白夜的单片眼镜折射出光芒,让他的微笑看上去格外的黑暗。。
他拿起羽毛笔,翻开了笔记本。。
“刚才我所说的,只是我为您诊断出的第一个病症,也就是您给自己注入的那个病毒,接下来,我为您说明我为您诊断出来的第二个病症。。”
他刷刷刷地开始记录,侃侃而来。。
“可能是因为您经常在自己的身上试验那个名为【蛭】的病毒,所以可能您自己都没有察觉,您皮肤的毛囊,也已经出现了隐性的病变和坏死。。”
“而您感觉到的背部大面积的瘙痒和刺痛,便是因为您刚才为自己注射的病毒,激发了那些隐藏在你皮肤毛囊当中的毒素。。”
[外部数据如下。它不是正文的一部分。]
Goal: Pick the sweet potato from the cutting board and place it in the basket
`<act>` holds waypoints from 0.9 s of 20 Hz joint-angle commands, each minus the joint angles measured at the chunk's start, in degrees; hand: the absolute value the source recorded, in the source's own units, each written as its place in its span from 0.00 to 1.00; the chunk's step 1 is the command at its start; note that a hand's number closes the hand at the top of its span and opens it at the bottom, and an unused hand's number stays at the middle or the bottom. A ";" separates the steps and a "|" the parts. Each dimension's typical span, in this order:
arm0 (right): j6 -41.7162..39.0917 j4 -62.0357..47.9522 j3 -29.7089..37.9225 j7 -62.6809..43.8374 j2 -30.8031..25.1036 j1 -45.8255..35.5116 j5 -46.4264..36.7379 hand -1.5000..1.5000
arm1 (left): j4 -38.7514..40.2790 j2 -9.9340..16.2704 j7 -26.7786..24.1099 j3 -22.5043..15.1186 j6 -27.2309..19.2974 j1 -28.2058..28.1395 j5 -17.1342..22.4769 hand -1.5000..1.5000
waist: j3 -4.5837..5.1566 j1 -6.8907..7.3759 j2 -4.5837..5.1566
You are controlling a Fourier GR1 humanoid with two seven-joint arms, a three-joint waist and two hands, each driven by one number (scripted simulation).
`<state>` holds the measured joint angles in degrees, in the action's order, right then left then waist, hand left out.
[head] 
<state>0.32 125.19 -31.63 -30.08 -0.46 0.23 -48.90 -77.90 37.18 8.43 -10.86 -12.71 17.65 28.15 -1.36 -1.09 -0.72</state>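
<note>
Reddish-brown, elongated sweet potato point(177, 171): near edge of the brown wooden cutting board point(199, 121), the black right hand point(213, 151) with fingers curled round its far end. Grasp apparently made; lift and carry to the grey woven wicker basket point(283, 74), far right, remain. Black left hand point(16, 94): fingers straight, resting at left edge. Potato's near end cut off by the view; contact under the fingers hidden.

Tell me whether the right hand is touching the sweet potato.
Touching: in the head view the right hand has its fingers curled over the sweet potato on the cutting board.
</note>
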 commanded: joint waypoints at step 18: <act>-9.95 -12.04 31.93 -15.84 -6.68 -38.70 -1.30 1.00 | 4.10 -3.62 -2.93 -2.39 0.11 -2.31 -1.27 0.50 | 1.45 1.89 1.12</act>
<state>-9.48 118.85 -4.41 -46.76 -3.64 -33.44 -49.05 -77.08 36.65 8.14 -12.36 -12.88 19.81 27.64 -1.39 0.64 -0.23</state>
“就像是一个催化剂,一个诱因,让那些毒素在你的体内迅速地被唤醒,如果我猜得没错的话,您现在背部的瘙痒,是不是已经开始向新的部位扩散。。”
“比如。。”
白夜镇定地晃了晃羽毛笔。。。
“您的大腚。。”
嗡。。
渡鸦身边的那两个天灾的目光瞬间就空洞了起来。。。
他们惊愕地望着僵硬地站在那里的渡鸦,呢喃道。。
“渡鸦先生。。”
白夜微笑地扶了扶单片眼镜道。。
“这是第二个病状,我劝您现在还是立刻把您刚才注入自己身体当中的病毒抽离出来吧,不然的话,背部的毛囊坏死事小,如果等您的病毒隐蔽地进入您的大脑的话。。”
“那时候可就麻烦了。。”
渡鸦全身僵硬着。。
周围陷入了一片寂静。。
下一刻。。
他猛然伸出手,手指颤动着,急促地迅速解开自己皮衣上的纽扣,迅速地拉开要到,对着身边的那三个天灾气急败坏地大吼道。。
“快!快帮我脱。。”
此言一出,那三个天灾全身大震,终于也是意识到了不对劲。。。
他们立刻手忙脚乱地冲上前去,迅速地将渡鸦身上的那一套漆黑的皮衣褪去,露出了皮衣之下那长满了漆黑翎羽的身体。。。
而其中一个天灾立刻便震惊地看到。。。
渡鸦背后的羽毛之下,竟是真的已经长满了密密麻麻的小颗粒的红点,而本来光洁亮丽的羽毛,也变得晦暗无光泽。。。
“怎么样?”
渡鸦立刻皱眉地询问道。。
那三个天灾急了。。
因为真的被那个人类给说中了。。
“情况非常的不好!渡鸦先生。。”
“背后的红点正在迅速地扩散,好像确实【蛭】病毒引发的不良症状。。。”
“先生!您需要治疗。。”
看到这一幕,那三个天灾猛然咬紧了牙齿,立刻伸出手,一把就抓住了渡鸦背后的羽毛。。
三人彼此点头,目光坚定。。
下一刻。。
刺啦。。。
刺啦。。。
刺啦。。。
“呱。。”
一声刺痛的猝不及防的惊恐的大叫。。
渡鸦张着双臂,全身都被触不及防的猛烈拔毛给弄得痉挛了。。
因为对于鸦人和鸟类来说,拔毛简直就是一种难以言喻的酷刑。。
渡鸦颤抖了。。
但是他没有失去理智,他迅速地咬牙,一把摘下了自己的鸟嘴面具,露出了一张人类和乌鸦相结合的怪异的鸦人面孔。。
咕嘟咕嘟。。
他迅速地给自己喝下了一瓶遏制【蛭】病毒的特效药。。
他咬牙转身道。。
“立刻从我的医疗箱中拿外用药剂,快。。”
“是。。”
那三个天灾在这一刻展露出了出色的医疗素养,迅速地拿出药剂和注射器,将渡鸦放在板凳之上,露出背部。。。
其中一个天灾咬牙道。。
“渡鸦先生,情况刻不容缓,我们要开始了,您忍着点。。”
噗呲噗呲噗呲。。
就在周围镇民震惊地注视之下,那个天灾拿着注射针管,以难以想象的速度噗噗噗噗地就爆刺在了渡鸦的后背,注射了一针又一针的抗病毒药剂。。。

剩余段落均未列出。